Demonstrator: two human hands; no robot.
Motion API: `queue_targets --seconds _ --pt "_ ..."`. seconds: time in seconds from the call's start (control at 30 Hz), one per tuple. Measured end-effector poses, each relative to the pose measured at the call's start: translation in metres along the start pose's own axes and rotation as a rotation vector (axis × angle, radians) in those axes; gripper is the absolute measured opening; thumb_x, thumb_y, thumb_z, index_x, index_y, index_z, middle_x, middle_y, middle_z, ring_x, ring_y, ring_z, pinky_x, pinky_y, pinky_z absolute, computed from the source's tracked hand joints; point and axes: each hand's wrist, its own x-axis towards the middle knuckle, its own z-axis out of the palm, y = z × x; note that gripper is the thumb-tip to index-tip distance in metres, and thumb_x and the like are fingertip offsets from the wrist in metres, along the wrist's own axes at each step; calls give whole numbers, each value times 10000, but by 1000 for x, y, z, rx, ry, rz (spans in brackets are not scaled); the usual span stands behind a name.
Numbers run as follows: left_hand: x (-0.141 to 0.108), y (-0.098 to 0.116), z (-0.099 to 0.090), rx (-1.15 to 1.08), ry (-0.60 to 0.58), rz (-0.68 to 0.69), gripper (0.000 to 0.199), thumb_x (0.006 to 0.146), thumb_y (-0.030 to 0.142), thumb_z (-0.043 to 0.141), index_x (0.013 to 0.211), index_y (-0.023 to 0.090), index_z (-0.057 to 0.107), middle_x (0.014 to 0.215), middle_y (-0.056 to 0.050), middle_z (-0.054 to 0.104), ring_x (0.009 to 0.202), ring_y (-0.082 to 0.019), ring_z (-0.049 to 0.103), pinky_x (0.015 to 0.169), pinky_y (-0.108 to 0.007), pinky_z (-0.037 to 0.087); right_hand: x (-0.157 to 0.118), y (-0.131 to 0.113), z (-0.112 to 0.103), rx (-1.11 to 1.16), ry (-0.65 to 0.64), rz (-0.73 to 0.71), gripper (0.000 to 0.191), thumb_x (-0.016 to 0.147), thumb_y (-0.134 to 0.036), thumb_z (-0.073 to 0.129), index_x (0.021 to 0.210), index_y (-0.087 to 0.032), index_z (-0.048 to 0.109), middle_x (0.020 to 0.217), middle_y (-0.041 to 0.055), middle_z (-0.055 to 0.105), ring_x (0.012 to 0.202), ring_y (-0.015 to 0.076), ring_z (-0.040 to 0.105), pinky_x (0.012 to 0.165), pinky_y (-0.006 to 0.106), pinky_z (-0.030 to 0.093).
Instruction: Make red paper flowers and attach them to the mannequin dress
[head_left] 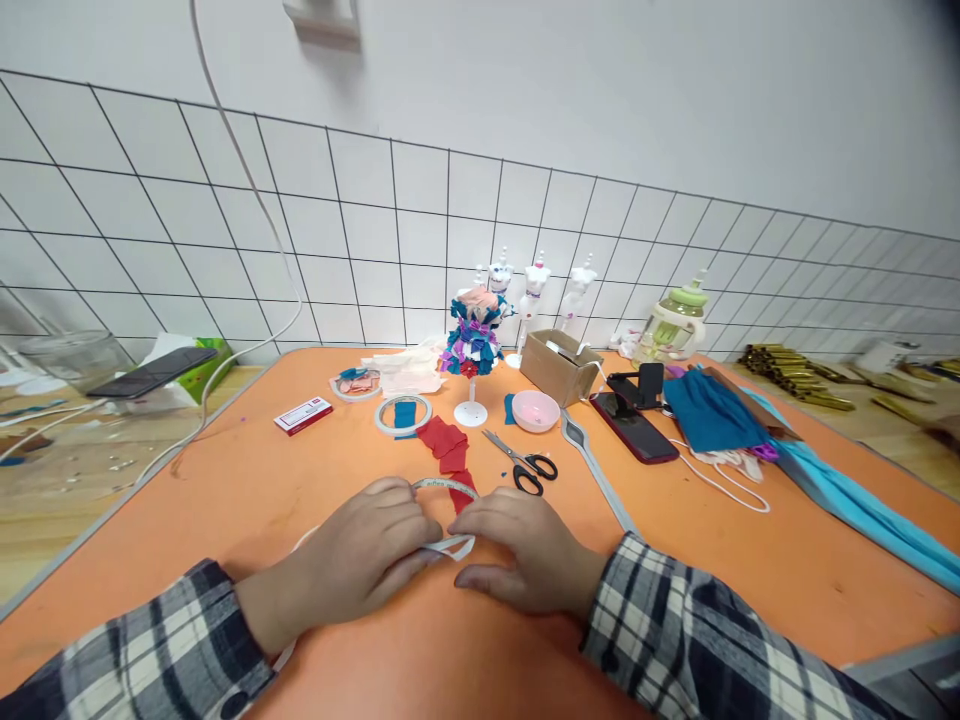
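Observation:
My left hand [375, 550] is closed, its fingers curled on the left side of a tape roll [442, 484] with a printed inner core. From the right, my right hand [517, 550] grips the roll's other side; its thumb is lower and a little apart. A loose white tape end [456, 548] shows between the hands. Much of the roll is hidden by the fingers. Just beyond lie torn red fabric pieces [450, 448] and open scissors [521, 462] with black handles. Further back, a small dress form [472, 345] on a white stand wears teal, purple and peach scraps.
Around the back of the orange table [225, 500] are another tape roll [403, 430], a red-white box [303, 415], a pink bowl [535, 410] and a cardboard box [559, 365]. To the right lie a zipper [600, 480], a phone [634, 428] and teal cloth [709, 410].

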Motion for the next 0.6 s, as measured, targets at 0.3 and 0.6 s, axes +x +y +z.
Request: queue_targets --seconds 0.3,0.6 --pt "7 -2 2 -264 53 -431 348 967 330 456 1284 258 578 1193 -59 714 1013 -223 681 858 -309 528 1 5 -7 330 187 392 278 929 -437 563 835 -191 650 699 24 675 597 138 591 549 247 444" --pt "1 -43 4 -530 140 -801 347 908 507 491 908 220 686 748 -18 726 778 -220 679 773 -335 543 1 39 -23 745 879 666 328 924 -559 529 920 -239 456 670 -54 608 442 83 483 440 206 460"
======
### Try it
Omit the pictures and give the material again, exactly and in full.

### Output for this task
Demonstrator: two human hands; no robot.
Motion API: `queue_targets --seconds _ --pt "_ ..."`. seconds: time in seconds from the call's start (control at 30 Hz), one per tuple. Measured end-effector poses, each relative to the pose measured at the call's start: translation in metres along the start pose's own axes and rotation as a rotation vector (axis × angle, radians) in those axes; gripper is the absolute measured opening; thumb_x, thumb_y, thumb_z, index_x, index_y, index_z, middle_x, middle_y, middle_z, ring_x, ring_y, ring_z, pinky_x, pinky_y, pinky_z absolute, computed from the source's tracked hand joints; point and axes: each hand's wrist, its own x-axis towards the middle knuckle, its own z-axis out of the palm, y = z × x; note that gripper is the thumb-tip to index-tip distance in metres, and thumb_x and the like are fingertip offsets from the wrist in metres, along the wrist's own axes at each step; calls give whole numbers, each value times 10000, but by 1000 for x, y, z, rx, ry, rz (spans in brackets are not scaled); the usual span stands behind a name.
Numbers run as follows: left_hand: x (-0.141 to 0.108), y (-0.098 to 0.116), z (-0.099 to 0.090), rx (-1.15 to 1.08), ry (-0.60 to 0.58), rz (-0.68 to 0.69), gripper (0.000 to 0.199), thumb_x (0.006 to 0.146), thumb_y (-0.030 to 0.142), thumb_z (-0.043 to 0.141), index_x (0.013 to 0.211), index_y (-0.023 to 0.090), index_z (-0.057 to 0.107), middle_x (0.014 to 0.215), middle_y (-0.056 to 0.050), middle_z (-0.054 to 0.104), ring_x (0.009 to 0.202), ring_y (-0.082 to 0.019), ring_z (-0.049 to 0.103), pinky_x (0.015 to 0.169), pinky_y (-0.108 to 0.007), pinky_z (-0.037 to 0.087); right_hand: x (-0.157 to 0.118), y (-0.131 to 0.113), z (-0.112 to 0.103), rx (-1.11 to 1.16), ry (-0.65 to 0.64), rz (-0.73 to 0.71), gripper (0.000 to 0.191), thumb_x (-0.016 to 0.147), thumb_y (-0.134 to 0.036), thumb_z (-0.073 to 0.129), index_x (0.021 to 0.210), index_y (-0.087 to 0.032), index_z (-0.048 to 0.109), middle_x (0.020 to 0.217), middle_y (-0.041 to 0.055), middle_z (-0.055 to 0.105), ring_x (0.012 to 0.202), ring_y (-0.015 to 0.076), ring_z (-0.040 to 0.105), pinky_x (0.012 to 0.165), pinky_y (-0.006 to 0.106), pinky_z (-0.030 to 0.093).
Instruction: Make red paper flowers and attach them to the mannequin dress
[head_left] 
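Observation:
My left hand [375, 550] is closed, its fingers curled on the left side of a tape roll [442, 484] with a printed inner core. From the right, my right hand [517, 550] grips the roll's other side; its thumb is lower and a little apart. A loose white tape end [456, 548] shows between the hands. Much of the roll is hidden by the fingers. Just beyond lie torn red fabric pieces [450, 448] and open scissors [521, 462] with black handles. Further back, a small dress form [472, 345] on a white stand wears teal, purple and peach scraps.
Around the back of the orange table [225, 500] are another tape roll [403, 430], a red-white box [303, 415], a pink bowl [535, 410] and a cardboard box [559, 365]. To the right lie a zipper [600, 480], a phone [634, 428] and teal cloth [709, 410].
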
Motion for the next 0.6 s, as measured, targets at 0.3 and 0.6 s, axes +x +y +z.
Request: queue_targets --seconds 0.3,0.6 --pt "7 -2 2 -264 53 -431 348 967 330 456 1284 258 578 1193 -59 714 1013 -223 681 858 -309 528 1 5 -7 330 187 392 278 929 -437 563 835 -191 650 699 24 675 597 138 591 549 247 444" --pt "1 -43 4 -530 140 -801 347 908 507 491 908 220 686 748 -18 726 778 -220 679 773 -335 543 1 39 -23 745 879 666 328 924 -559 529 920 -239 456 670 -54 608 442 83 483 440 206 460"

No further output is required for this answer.